Data segment.
====

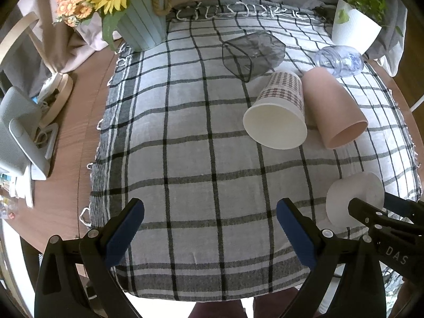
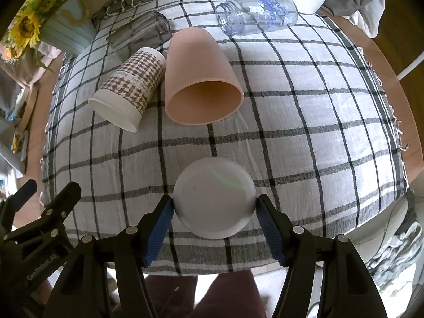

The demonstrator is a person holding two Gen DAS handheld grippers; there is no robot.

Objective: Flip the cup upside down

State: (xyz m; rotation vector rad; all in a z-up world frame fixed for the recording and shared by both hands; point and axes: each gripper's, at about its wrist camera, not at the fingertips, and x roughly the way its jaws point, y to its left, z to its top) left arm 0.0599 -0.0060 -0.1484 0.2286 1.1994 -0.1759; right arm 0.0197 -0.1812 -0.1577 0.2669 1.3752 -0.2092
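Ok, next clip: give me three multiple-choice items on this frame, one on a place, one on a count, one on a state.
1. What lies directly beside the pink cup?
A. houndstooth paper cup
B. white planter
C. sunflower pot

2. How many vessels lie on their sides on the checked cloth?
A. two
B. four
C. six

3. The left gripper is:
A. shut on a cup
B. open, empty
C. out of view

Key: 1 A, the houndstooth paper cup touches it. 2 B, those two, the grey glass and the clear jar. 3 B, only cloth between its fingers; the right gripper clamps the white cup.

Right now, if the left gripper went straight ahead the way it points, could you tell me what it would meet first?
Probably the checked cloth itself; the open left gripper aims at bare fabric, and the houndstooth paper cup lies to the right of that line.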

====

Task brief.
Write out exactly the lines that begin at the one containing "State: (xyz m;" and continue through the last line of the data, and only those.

Response to the task.
State: (xyz m; rotation vector rad; all in a z-up world frame fixed for the recording and shared by both hands; point and axes: each gripper's, at about its wrist camera, not at the fingertips, and x roughly the way its jaws point, y to its left, z to its top) left arm 0.0599 -0.0060 -0.1484 0.2286 1.1994 -0.1759; right arm 0.0197 -0.1812 -0.1577 0.2669 1.3752 -0.2092
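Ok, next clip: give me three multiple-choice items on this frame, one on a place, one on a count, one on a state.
1. What lies directly beside the pink cup?
A. houndstooth paper cup
B. white planter
C. sunflower pot

2. How many vessels lie on their sides on the checked cloth?
A. two
B. four
C. six

3. The left gripper is:
A. shut on a cup
B. open, empty
C. out of view

Key: 1 A, the houndstooth paper cup touches it. 2 B, those two, the grey glass and the clear jar. 3 B, only cloth between its fingers; the right gripper clamps the white cup.

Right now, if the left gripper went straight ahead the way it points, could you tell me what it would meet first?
Probably the checked cloth itself; the open left gripper aims at bare fabric, and the houndstooth paper cup lies to the right of that line.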

This exercise is now finished, and nothing remains to add.